In der Union setzt man derweil allein auf eine echte Koalition – und würde sonst Neuwahlen vorziehen – und auf schnelle Sondierungen, die sich aufs Wesentliche konzentrieren, wie Hessens CDU-Ministerpräsident Volker Bouffier betont: Bei Jamaika-Verhandlungen habe man zu viele Themen und diese zu sehr im Detail behandelt, sagte Bouffier.
Thematisch will sich die Union vor allem über die Flüchtlingspolitik profilieren. So überraschte Saarlands Ministerpräsidentin Annegret Kramp-Karrenbauer, eigentlich Teil des liberalen Flügels, mit einem Ruf nach einer härteren Linie bei Integration und Abschiebungen.

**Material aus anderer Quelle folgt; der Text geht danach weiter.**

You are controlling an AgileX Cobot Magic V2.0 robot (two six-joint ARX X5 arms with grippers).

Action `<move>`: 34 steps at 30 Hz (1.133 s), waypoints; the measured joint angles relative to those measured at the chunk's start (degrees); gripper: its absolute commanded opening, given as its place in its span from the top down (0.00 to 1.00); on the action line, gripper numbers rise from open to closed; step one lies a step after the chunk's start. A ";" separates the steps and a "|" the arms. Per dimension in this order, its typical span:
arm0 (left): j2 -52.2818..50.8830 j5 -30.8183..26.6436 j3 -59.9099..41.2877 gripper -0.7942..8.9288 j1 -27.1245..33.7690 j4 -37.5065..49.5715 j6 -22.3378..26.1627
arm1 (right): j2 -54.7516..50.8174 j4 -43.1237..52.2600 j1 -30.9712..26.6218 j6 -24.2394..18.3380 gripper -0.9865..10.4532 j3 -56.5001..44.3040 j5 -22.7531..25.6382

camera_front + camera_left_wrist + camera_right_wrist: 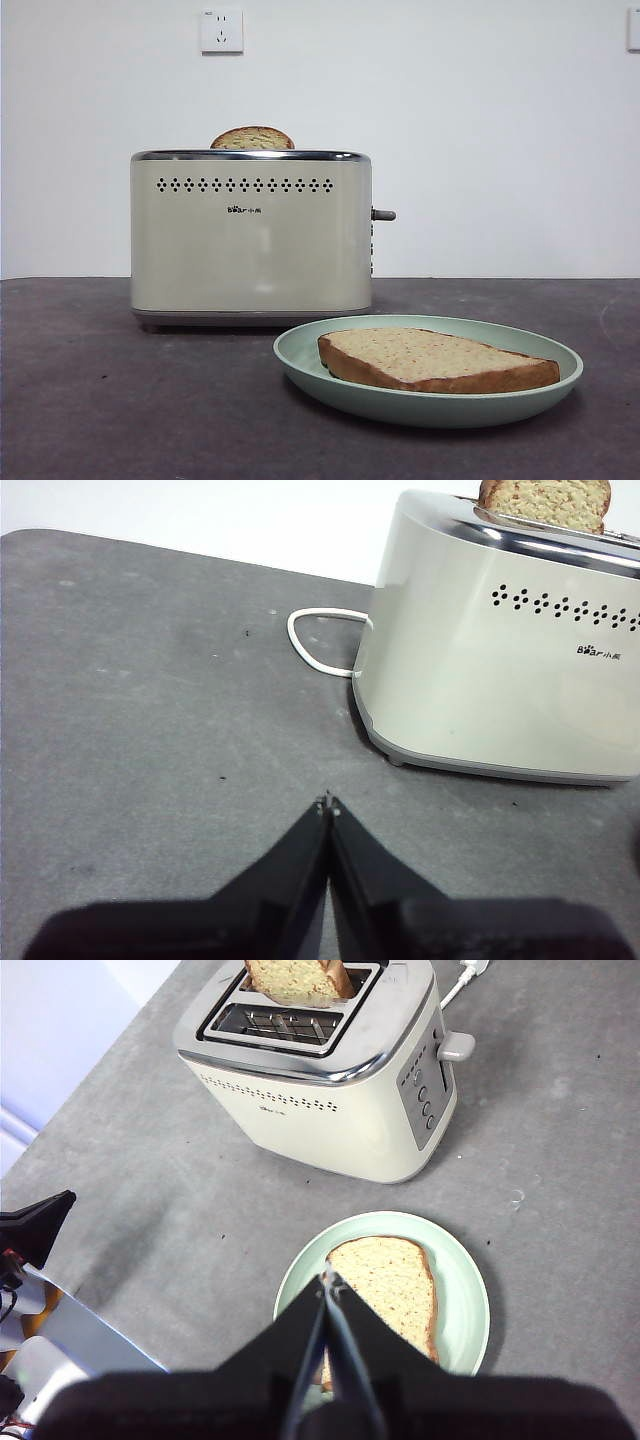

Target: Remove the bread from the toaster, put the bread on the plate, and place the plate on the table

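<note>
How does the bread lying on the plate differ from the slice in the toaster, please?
The bread lies flat on the plate, its whole face showing; the other slice stands upright in the toaster, only its rounded top showing above the rim. In the right wrist view the bread is out in the open, while the other slice sits in the rear slot, with the front slot empty. Both are tan and speckled with dark brown crusts.

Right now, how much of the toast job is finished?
It looks done: the bread lies flat on the plate, which rests on the table before the toaster. Both hands are shut and empty: left hand, right hand. Another slice remains in the toaster.
</note>
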 measured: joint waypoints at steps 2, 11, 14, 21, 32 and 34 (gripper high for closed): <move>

Dabei kämen auch Ideen der neuen Mitte-Rechts-Regierung in Österreich infrage, etwa die Auswertung von Handys der Asylbewerber, um Alter und Herkunft nachzuprüfen.
Kommt es nicht zu Schwarz-Rot, ist wieder Steinmeier am Zug: Er könnte Union, Grüne und FDP aufrufen, neu zu verhandeln. Den Preis dafür hat FDP-Chef Christian Lindner nun neu benannt: Über Jamaika rede er nur noch ohne Angela Merkel. „Wir wollen aber Teil eines Erneuerungsprojekts werden“, sagte er der Frankfurter Allgemeinen Sonntagszeitung. Neue Gespräche seien nur mit neuem Personal möglich.